To do:
Copy out the first line of the listing and every line after it, exactly, until you have copied the line containing "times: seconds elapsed".
*** Data segment ***
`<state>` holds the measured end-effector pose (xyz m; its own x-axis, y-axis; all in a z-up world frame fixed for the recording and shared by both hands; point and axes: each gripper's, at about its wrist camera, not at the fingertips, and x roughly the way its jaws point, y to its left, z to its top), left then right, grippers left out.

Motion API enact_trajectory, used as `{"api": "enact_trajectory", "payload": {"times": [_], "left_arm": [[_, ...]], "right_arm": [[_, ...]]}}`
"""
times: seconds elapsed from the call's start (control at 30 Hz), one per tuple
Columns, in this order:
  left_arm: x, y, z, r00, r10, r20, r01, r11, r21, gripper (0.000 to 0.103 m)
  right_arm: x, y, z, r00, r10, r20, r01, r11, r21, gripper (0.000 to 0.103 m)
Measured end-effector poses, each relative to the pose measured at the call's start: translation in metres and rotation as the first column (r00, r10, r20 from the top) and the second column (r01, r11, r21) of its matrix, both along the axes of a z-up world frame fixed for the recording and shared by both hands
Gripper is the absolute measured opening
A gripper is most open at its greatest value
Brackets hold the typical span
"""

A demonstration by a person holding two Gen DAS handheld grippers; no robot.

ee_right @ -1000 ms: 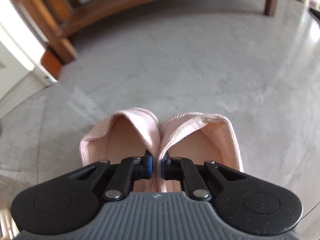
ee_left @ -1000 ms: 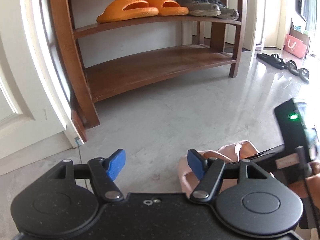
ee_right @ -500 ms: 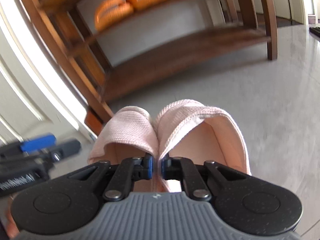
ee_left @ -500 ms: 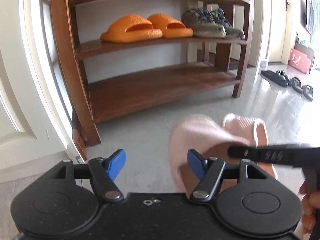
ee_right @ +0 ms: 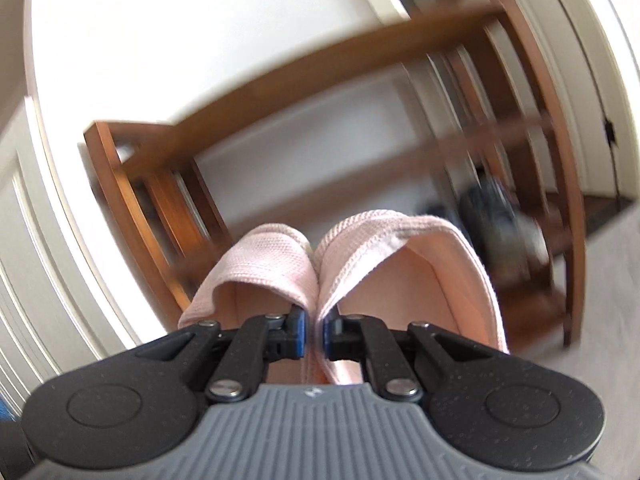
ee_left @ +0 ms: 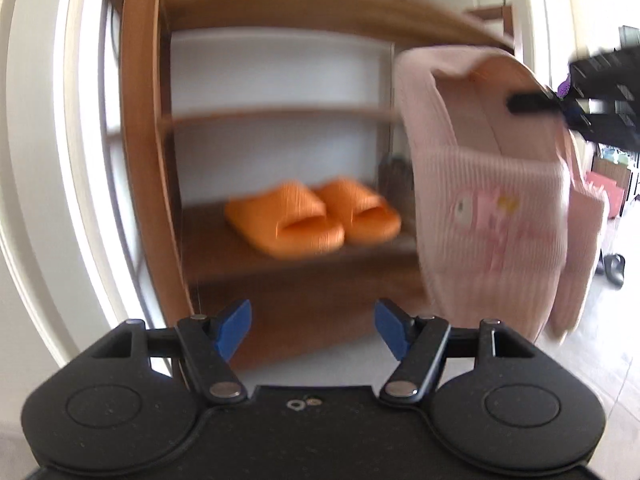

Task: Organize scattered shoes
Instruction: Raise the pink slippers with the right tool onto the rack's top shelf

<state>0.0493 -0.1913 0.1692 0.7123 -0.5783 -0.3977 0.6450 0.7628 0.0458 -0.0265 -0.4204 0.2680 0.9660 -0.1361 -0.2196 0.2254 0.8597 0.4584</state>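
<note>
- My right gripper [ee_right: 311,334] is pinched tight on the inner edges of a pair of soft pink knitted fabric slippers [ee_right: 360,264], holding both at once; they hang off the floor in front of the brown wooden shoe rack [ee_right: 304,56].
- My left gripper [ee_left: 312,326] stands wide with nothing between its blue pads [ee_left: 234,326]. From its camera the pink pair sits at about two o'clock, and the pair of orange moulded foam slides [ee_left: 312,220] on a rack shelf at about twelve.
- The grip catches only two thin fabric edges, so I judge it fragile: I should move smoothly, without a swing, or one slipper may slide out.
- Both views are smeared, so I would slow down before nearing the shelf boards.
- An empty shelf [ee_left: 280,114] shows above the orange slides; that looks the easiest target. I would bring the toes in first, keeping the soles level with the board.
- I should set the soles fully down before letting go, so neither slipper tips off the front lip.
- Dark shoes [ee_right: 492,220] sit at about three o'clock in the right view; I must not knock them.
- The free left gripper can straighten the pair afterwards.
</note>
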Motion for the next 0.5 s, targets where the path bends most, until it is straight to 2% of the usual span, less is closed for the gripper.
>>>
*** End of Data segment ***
Task answer:
`<state>` holds the measured end-effector pose (xyz m; its own x-axis, y-axis; all in a z-up world frame fixed for the recording and shared by both hands; point and axes: each gripper's, at about its wrist camera, not at the fingertips, and x roughly the way its jaws point, y to its left, z to its top), left then right, grippers left out.

Motion API enact_trajectory, used as `{"api": "enact_trajectory", "payload": {"times": [_], "left_arm": [[_, ...]], "right_arm": [[_, ...]]}}`
"""
times: seconds elapsed from the call's start (control at 30 Hz), one per tuple

This completes the exercise.